Twelve miles off the coast of Texas, an intricate arrangement of 76 million tons of man-made material rests on the ocean floor. Known as the Rio Grande Valley Reef (RGV Reef), the artificial reef spans 1,650 acres and is the largest such reef off the Texas Coast. It’s made up of half a dozen sunken vessels that range from 100-foot tugboats to decommissioned shrimp haulers, cinder blocks, and about 7 miles’ worth of used concrete railroad ties donated by BNSF railway, which operates one of the largest freight railroad networks in North America.
Over the past year, the reef has been the subject of an ambitious, first-of-its-kind study. Artificial reefs have been vaunted for decades: They can help increase fish populations by restoring natural habitat that’s been lost to climate change; they can promote conservation efforts; and in the right conditions, they can double as natural breakwaters and help fight coastal erosion. In the U.S. in particular, they are also a magnet for recreational fishing, which in 2011 generated $15 billion in state and federal taxes.
Could they sequester carbon, too?
The two-year study, which is currently at the halfway mark, points to a yes. Over the past 12 months, researchers from the University of Texas Rio Grande Valley have found that the RGV reef is indeed sequestering carbon. The exact amount, and whether it is enough to make a significant impact, will have to wait until the study complete next year. But if the findings are conclusive, they could lead to the building of more artificial reefs—provided they’re not made of subway cars, because that most definitely failed.
Artificial reefs are complex underwater cities. They have to be made of the right materials and placed in the right locations to attract the right kinds of marine species. They also have to resist water currents and the constant threat of corrosion, making old vessels, shipwrecks, and objects made of concrete and steel (which are heavy and don’t rust) much better contenders than stainless steel subway cars—or even worse: tires.

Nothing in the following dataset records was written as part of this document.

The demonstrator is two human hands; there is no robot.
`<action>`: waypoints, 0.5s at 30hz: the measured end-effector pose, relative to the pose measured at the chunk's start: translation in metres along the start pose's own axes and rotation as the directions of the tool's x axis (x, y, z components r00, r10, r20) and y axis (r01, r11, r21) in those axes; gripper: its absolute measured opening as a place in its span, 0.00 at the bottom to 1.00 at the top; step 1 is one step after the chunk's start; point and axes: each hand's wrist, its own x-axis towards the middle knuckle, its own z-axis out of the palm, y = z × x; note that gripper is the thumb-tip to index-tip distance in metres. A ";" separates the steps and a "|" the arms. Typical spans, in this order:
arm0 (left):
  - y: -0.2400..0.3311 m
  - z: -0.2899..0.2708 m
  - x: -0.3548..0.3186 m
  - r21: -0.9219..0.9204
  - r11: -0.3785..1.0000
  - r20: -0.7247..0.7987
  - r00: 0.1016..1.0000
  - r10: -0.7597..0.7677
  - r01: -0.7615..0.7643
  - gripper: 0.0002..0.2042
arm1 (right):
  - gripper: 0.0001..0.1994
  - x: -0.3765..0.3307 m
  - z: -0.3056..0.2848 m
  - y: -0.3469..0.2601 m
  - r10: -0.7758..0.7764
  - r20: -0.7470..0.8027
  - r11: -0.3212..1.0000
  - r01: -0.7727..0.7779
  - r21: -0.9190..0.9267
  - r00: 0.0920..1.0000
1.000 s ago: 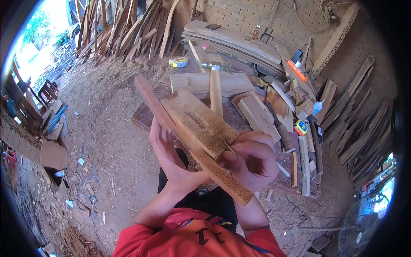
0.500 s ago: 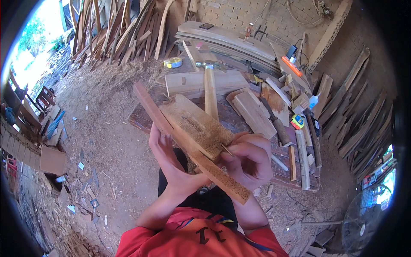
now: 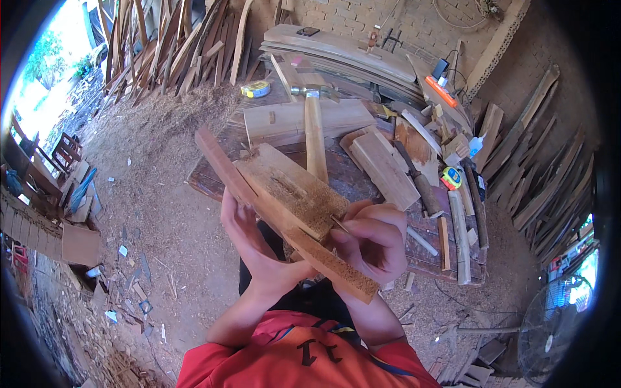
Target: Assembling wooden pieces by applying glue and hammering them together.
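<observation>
A joined wooden piece (image 3: 284, 184), made of a sawdust-covered board with a long reddish strip (image 3: 236, 178) along its near side, is held tilted above my lap. My left hand (image 3: 249, 233) supports it from below at the strip, fingers wrapped behind the wood and partly hidden. My right hand (image 3: 375, 236) is closed at the board's right end, thumb and forefinger pinching a thin nail-like pin (image 3: 339, 224) against the wood. How deep the pin sits cannot be seen. Just beyond the board, a hammer (image 3: 315, 139) with a pale wooden handle lies on the low worktable (image 3: 210, 174).
Planks (image 3: 381, 168), a yellow tape measure (image 3: 257, 89), another tape measure (image 3: 451, 178) and wooden sticks (image 3: 459, 239) crowd the worktable. An orange power strip (image 3: 441, 92) lies at the far right. Timber (image 3: 168, 48) leans at the back left; a fan (image 3: 550, 336) stands at lower right.
The view has shifted slightly, and the wooden piece with both hands sits a little further left in the picture. Both grips look the same.
</observation>
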 end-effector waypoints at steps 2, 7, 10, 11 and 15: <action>-0.002 0.000 -0.001 -0.003 1.000 -0.001 1.000 -0.005 0.005 0.70 | 0.18 0.000 -0.001 0.003 -0.039 -0.013 0.999 0.038 -0.010 0.999; -0.002 -0.003 0.000 0.022 0.999 -0.050 0.998 -0.031 0.032 0.69 | 0.18 0.002 0.002 0.005 -0.010 0.026 1.000 0.010 0.017 1.000; 0.002 -0.001 0.002 0.080 0.996 -0.039 0.999 -0.035 0.038 0.69 | 0.17 -0.001 0.005 0.005 0.022 0.014 0.999 -0.023 0.026 1.000; 0.003 -0.002 0.002 0.101 0.995 -0.035 0.999 -0.021 0.025 0.68 | 0.17 -0.001 0.004 0.005 0.025 0.012 0.999 -0.025 0.023 1.000; 0.002 -0.003 0.001 0.119 0.992 -0.040 0.999 -0.031 0.036 0.68 | 0.16 -0.001 0.004 0.005 0.015 0.041 1.000 -0.015 -0.004 0.999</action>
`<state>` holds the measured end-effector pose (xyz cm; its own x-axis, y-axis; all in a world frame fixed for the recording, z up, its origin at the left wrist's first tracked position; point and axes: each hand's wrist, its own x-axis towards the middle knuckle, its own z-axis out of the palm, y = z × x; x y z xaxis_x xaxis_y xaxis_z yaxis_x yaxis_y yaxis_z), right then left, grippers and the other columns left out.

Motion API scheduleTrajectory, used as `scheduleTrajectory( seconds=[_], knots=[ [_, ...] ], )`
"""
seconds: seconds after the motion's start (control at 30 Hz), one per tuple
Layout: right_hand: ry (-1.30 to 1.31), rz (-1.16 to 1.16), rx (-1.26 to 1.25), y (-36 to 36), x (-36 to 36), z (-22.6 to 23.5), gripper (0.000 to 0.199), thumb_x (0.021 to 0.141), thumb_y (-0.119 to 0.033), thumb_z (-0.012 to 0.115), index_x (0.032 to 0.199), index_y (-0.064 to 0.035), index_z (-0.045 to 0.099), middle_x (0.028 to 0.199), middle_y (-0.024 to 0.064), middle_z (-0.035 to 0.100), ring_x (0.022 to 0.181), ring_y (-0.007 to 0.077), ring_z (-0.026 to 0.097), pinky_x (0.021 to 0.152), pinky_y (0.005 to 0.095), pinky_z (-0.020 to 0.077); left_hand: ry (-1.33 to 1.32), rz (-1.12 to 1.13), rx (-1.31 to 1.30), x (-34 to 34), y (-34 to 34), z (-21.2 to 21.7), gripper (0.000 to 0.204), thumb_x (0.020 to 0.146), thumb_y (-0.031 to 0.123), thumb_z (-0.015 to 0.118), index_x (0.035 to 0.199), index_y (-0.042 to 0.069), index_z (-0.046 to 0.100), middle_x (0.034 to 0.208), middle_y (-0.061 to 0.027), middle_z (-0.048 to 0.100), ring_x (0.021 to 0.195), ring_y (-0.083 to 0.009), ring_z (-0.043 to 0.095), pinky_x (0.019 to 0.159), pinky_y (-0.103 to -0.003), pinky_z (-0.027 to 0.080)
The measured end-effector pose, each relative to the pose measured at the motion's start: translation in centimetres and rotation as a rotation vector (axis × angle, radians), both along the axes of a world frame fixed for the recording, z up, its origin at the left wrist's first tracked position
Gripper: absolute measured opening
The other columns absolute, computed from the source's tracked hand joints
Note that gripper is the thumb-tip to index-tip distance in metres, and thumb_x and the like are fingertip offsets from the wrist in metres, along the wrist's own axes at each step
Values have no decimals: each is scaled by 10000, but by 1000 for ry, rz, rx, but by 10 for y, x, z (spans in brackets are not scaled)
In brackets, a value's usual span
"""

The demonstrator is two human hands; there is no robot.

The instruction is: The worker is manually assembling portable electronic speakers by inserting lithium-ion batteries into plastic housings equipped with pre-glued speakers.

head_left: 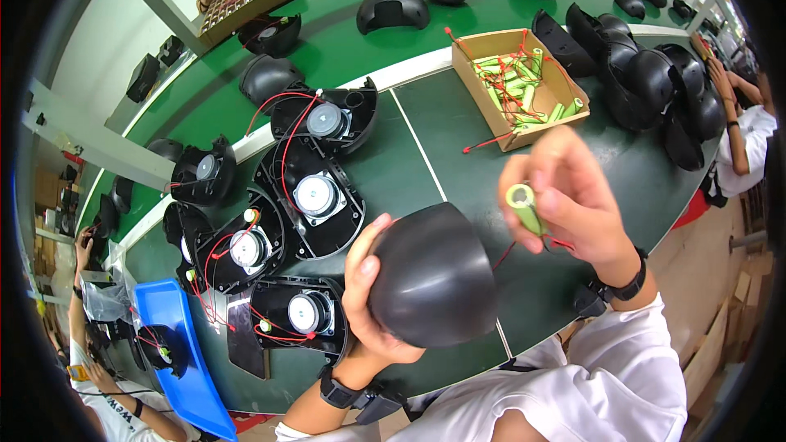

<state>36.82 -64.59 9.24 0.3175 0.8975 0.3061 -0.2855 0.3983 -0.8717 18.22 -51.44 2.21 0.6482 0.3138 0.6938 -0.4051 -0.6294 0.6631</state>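
My left hand (pixel 362 299) is closed around the side of a smooth black plastic shell (pixel 434 274), whose rounded outside is turned up and hides its inside. Between the thumb and fingers of my right hand (pixel 577 200) is a green cylindrical battery (pixel 528 214), tilted with one end facing up. A red wire (pixel 505 255) runs between the battery and the shell's right side. Beyond my right hand stands an open cardboard box (pixel 481 105) holding several green batteries (pixel 520 82) with red leads. Left of the shell lie black half-shells fitted with round speakers (pixel 316 195).
Black shells (pixel 651 78) are piled at the right of the dark green table (pixel 426 155). A blue tray (pixel 184 352) sits at the left edge. Behind a white rail, a green conveyor belt (pixel 327 41) carries more shells. Other people work at the left, right and far side.
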Motion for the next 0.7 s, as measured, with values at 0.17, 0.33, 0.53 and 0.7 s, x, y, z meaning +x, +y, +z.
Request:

Curtis Hayungs, who is the director of the non-profit Friends of RGV Reef, remembers “not one fish in sight” when his team sank the first vessel back in 2015. Just two days later, he told me he found himself taking videos of “thousands of fish and 15 to 20 species.” Over the next eight years, the wasteland he first encountered has metamorphosed into a thriving ecosystem with more than 100 species of fish and 300,000 red snappers in just one of the many micro-habitats within the reef. (Various teams have attempted to count fish over the past two years, but the process is far more complex than your typical bouncer with a tally counter.)

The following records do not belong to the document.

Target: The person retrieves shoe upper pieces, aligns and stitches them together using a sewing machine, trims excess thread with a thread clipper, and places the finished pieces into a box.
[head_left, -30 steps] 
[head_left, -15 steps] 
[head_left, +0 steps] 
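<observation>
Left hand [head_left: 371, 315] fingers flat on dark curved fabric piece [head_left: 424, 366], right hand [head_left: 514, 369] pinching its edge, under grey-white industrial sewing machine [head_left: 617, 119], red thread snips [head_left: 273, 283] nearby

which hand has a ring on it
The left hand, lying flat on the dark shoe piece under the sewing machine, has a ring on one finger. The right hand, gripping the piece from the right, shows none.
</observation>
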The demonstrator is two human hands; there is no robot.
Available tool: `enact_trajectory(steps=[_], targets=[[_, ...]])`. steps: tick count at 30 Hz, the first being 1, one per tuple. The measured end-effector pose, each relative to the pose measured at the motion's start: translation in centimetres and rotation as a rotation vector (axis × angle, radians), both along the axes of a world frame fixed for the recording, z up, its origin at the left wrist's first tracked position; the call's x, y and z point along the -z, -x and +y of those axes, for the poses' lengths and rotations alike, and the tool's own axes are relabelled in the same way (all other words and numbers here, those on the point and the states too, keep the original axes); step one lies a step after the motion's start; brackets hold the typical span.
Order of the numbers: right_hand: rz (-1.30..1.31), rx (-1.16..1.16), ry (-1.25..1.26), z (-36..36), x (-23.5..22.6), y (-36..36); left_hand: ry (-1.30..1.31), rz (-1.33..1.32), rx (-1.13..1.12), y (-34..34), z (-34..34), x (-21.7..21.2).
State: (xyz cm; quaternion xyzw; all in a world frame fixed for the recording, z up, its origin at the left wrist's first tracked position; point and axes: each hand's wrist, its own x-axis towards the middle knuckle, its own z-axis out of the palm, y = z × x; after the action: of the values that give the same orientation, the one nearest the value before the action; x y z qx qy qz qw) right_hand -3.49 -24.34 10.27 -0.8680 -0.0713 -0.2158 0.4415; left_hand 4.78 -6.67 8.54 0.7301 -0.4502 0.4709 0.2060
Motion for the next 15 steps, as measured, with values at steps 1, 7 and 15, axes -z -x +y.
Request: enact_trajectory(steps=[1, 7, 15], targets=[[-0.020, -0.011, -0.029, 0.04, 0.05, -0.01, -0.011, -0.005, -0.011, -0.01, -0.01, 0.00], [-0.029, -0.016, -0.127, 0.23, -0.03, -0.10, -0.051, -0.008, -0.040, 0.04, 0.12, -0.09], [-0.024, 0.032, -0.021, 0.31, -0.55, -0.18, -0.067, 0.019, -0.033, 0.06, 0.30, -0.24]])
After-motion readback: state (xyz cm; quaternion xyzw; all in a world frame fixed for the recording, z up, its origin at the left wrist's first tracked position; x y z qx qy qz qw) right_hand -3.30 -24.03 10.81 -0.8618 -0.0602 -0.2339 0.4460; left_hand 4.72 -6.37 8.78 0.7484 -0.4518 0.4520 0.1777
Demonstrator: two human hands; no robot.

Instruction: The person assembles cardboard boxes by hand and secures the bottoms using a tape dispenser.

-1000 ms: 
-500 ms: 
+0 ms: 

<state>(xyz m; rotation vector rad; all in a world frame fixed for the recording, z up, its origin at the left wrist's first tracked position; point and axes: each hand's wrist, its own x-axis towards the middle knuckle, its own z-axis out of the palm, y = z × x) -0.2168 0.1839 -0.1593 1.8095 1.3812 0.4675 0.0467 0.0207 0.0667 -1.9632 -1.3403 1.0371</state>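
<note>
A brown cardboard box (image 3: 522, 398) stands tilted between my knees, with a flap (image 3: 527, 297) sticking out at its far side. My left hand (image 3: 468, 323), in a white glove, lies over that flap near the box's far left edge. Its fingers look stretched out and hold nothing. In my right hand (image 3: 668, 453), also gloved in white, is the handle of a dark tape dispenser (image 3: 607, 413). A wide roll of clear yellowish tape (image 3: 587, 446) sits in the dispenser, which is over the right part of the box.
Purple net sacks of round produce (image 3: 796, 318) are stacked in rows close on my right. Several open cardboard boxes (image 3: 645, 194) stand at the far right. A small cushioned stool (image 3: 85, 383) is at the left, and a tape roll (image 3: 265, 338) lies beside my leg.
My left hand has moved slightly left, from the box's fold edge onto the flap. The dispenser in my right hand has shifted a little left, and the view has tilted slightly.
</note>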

To understand how reefs capture carbon, it’s important to take a step back and understand the role that fish and other marine species play in the carbon cycle. Like plants and trees, which capture carbon through photosynthesis then store it in their biomass, fish store carbon in their tissues. The process starts on the surface, usually with phytoplankton. Then, as small fish eat the plankton, and bigger fish eat the smaller fish, the carbon is transferred from one organism to another.
When a fish dies, their organic matter sinks to the ocean floor in a process that bears the oddly poetic name of “marine snow.” There, the carbon is locked into ocean floor sediments “for as long as we can imagine,” says Richard Kline, a professor of environmental and marine sciences at the University of Texas Rio Grande Valley, who is leading the study.